From: Pankaj Raghav <pankaj.raghav@linux.dev>
To: Pankaj Raghav <p.raghav@samsung.com>,
linux-xfs@vger.kernel.org, hch@infradead.org
Cc: bfoster@redhat.com, lukas@herbolt.com,
"Darrick J . Wong" <djwong@kernel.org>,
dgc@kernel.org, gost.dev@samsung.com, andres@anarazel.de,
kundan.kumar@samsung.com, hch@lst.de, cem@kernel.org
Subject: Re: [PATCH v7 2/2] xfs: add support for FALLOC_FL_WRITE_ZEROES
Date: Tue, 23 Jun 2026 22:21:20 +0200 [thread overview]
Message-ID: <d69477d2-f520-4b5e-bc29-95a74726e504@linux.dev> (raw)
In-Reply-To: <20260622083106.2914092-3-p.raghav@samsung.com>
> +static int
> +xfs_falloc_write_zeroes(
> + struct file *file,
> + int mode,
> + loff_t offset,
> + loff_t len,
> + struct xfs_zone_alloc_ctx *ac)
> +{
> + struct inode *inode = file_inode(file);
> + struct xfs_inode *ip = XFS_I(inode);
> + loff_t new_size = 0;
> + unsigned int blksize = i_blocksize(inode);
> + xfs_off_t offset_aligned = round_up(offset, blksize);
> + xfs_off_t end_aligned = round_down(offset + len, blksize);
> + xfs_off_t len_aligned = end_aligned - offset_aligned;
> + int error;
> +
> + if (xfs_is_always_cow_inode(ip) ||
> + !bdev_write_zeroes_unmap_sectors(xfs_inode_buftarg(ip)->bt_bdev))
> + return -EOPNOTSUPP;
> +
> + error = xfs_falloc_newsize(file, mode, offset, len, &new_size);
> + if (error)
> + return error;
> +
> + /*
> + *
> + * |----------|----------|----------|----------|----------|
> + * ^ ^ ^ ^ ^ ^
> + * | | | | | |
> + * | offset | | end |
> + * | | | |
> + * offset_rd offset_ru end_rd end_ru
> + *
> + * xfs_free_file_space() punches inside from offset_ru -> end_rd. It also
> + * zeroes offset -> offset_ru and end_rd -> end.

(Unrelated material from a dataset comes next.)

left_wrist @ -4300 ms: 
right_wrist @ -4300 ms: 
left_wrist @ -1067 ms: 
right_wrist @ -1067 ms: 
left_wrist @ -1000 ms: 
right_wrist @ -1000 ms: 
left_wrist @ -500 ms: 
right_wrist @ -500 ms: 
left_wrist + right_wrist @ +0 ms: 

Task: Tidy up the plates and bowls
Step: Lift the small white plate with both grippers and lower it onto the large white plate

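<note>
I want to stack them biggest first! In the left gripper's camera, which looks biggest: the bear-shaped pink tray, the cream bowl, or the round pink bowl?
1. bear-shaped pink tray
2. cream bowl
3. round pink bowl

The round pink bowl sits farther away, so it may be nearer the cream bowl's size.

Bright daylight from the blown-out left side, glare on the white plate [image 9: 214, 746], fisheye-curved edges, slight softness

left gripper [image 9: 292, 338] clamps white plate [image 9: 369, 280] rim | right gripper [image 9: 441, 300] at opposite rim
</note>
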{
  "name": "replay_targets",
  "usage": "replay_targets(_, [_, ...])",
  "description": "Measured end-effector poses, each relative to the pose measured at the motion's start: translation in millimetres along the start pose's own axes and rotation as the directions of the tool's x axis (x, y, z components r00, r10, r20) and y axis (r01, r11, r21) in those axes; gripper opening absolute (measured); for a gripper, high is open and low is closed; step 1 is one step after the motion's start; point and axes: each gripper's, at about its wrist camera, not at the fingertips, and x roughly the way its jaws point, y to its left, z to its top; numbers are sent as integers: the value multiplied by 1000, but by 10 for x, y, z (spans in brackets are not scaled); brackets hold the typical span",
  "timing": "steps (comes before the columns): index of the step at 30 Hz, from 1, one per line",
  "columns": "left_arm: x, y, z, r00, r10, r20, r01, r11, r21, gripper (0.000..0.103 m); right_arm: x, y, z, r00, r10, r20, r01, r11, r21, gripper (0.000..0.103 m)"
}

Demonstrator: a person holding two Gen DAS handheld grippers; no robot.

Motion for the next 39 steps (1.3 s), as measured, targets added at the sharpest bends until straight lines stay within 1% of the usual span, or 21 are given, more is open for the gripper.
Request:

> + * Only pass offset_ru -> end_rd to be zeroed via xfs_alloc_file_space().
> + */
> + error = xfs_free_file_space(ip, offset, len, ac);
> + if (error)
> + return error;
> +
> + /*
> + * Publish the new size while the punched range is still a hole, then
> + * fill it with written zeroes. Like the other fallocate modes we use
> + * xfs_falloc_setsize(), but it must run *before* we convert the range
> + * to written extents: xfs_setattr_size() zeroes [old EOF, new size) via
> + * xfs_zero_range(), which skips holes, so there is nothing to re-zero.
> + * It will also writeback partial EOF block before the on-disk size is
> + * logged.
> + */
> + error = xfs_falloc_setsize(file, new_size);
> + if (error)
> + return error;
> +
> + if (len_aligned > 0)
> + error = xfs_alloc_file_space(ip, offset_aligned, len_aligned,
> + XFS_ALLOC_FILE_SPACE_WRITE_ZEROES);
> +
> + return error;
> +}
> +
Sashiko was not happy with this approach as there are cases where there will not be a data
corruption but we might end up not allocating an extent, therefore, getting an -ENOSPC at a later point.
I went back what Zhang yi pointed out in the previous version wrt semantics[1]. I think the correct
idea should be the following:
diff --git a/fs/xfs/xfs_file.c b/fs/xfs/xfs_file.c
index 0e1332ccdf79..a27862037d22 100644
--- a/fs/xfs/xfs_file.c
+++ b/fs/xfs/xfs_file.c
@@ -1379,10 +1379,6 @@ xfs_falloc_write_zeroes(
struct inode *inode = file_inode(file);
struct xfs_inode *ip = XFS_I(inode);
loff_t new_size = 0;
- unsigned int blksize = i_blocksize(inode);
- xfs_off_t offset_aligned = round_up(offset, blksize);
- xfs_off_t end_aligned = round_down(offset + len, blksize);
- xfs_off_t len_aligned = end_aligned - offset_aligned;
int error;
if (xfs_is_always_cow_inode(ip) ||
@@ -1402,9 +1398,11 @@ xfs_falloc_write_zeroes(
* | | | |
* offset_rd offset_ru end_rd end_ru
*
- * xfs_free_file_space() punches inside from offset_ru -> end_rd. It also
- * zeroes offset -> offset_ru and end_rd -> end.
- * Only pass offset_ru -> end_rd to be zeroed via xfs_alloc_file_space().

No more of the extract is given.